Is GMR open to car yet ? or it is still close ?


----------



## JM714 (Jan 22, 2004)

It' open. I rode it last night and the cars and motorcycles were going up and down. It looked like a lot of people were just checking it out as they would go up and then turn around.

It was kind of weird having to share the road after having the better part of two years to ourselves.


----------



## roadfix (Jun 20, 2006)

GMR's been closed to traffic for at least a half dozen years. Although it's been nice riding on this stretch of road without traffic, it wasn't that bad during the 90's when we used to frequent GMR when it was open to traffic.


----------



## roadfix (Jun 20, 2006)

There's a big GMR ride this Sat (7/21), 7am. 
Up GMR to Baldy Village and back....43 miles. ....who's in?


Here's that link if anyone's interested:
http://www.bikeforums.net/showthread.php?t=321680


----------



## roadfix (Jun 20, 2006)

See ya all at the botom of GMR tomorrow @ 7am.


----------



## roadfix (Jun 20, 2006)

Man, you guys missed a great ride up GMR to Baldy Village. Nice group of riders show up for the ride this morning. Yes, I took some pictures.

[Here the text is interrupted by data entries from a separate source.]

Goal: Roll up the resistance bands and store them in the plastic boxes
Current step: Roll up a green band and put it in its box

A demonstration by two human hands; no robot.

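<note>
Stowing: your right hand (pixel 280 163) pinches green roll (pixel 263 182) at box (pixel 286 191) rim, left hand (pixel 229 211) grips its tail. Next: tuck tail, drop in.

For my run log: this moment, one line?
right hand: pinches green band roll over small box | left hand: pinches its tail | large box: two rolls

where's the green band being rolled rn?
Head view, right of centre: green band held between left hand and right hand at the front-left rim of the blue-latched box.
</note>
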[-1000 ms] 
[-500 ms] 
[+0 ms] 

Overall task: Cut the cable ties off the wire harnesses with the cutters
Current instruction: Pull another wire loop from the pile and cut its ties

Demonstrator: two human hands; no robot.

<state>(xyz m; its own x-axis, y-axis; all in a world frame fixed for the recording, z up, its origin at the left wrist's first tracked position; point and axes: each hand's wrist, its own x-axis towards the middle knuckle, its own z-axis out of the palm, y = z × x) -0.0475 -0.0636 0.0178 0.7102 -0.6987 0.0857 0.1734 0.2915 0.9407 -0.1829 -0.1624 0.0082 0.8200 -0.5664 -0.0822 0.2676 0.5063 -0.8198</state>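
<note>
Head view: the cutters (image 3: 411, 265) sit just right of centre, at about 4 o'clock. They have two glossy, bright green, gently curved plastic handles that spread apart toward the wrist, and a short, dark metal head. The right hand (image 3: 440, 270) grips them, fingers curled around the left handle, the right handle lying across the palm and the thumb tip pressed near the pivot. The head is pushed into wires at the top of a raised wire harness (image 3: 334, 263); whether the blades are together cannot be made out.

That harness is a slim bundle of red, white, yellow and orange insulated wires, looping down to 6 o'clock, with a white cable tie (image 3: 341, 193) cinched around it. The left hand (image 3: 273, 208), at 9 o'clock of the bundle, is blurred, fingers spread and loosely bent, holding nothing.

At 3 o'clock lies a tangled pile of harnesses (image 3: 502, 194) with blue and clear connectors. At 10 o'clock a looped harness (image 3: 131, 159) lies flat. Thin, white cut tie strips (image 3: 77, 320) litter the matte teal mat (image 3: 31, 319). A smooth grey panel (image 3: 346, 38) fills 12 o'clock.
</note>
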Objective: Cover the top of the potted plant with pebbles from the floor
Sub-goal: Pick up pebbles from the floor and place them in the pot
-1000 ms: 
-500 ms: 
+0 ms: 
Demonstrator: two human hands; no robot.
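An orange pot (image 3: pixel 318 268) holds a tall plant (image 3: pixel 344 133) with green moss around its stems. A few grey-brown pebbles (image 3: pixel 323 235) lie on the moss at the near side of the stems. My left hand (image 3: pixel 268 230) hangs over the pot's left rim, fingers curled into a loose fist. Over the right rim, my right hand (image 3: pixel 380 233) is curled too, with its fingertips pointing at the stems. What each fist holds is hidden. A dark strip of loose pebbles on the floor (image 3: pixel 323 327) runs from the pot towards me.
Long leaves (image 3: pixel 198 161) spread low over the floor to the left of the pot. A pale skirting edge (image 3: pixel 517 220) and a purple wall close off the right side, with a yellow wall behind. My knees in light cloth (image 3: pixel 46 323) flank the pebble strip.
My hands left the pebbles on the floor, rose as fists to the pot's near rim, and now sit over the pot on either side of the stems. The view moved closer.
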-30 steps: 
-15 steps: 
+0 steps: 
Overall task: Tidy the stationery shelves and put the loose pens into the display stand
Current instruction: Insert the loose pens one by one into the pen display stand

Some ride reports and photos here!


----------



## il sogno (Jul 15, 2002)

How do you know none of us were there?


----------



## roadfix (Jun 20, 2006)

il sogno said:


> How do you know none of us were there?


I asked people that I didn't know if they belonged to RBR.


----------



## Alfredo (Jul 19, 2006)

*What are the conditions like now?*

I heard from a friend that there are some motorcycles and cars, mostly with the idea of driving fast on a "deserted road", invading the tranquility. :cryin: :mad5: 

Anyone see the same?


----------



## -CM- (Jan 6, 2006)

Just rode up to Mt Baldy Village from the park in Duarte via Hwy 39, Easst Fork, GMR, and the Ridge Road. Went back down the front of GMR. This was the first time I've been down it since it was open. There were a few motorcycles and cars, but not a tremendous amount. Well, unless you consider that the road has been closed for a very long time, and that _any_ traffic is a lot, comparatively.

Even though it's now completey open to traffic, it's still one of the best routes around. But it was a lot better when all of GMR and GRR was closed.


----------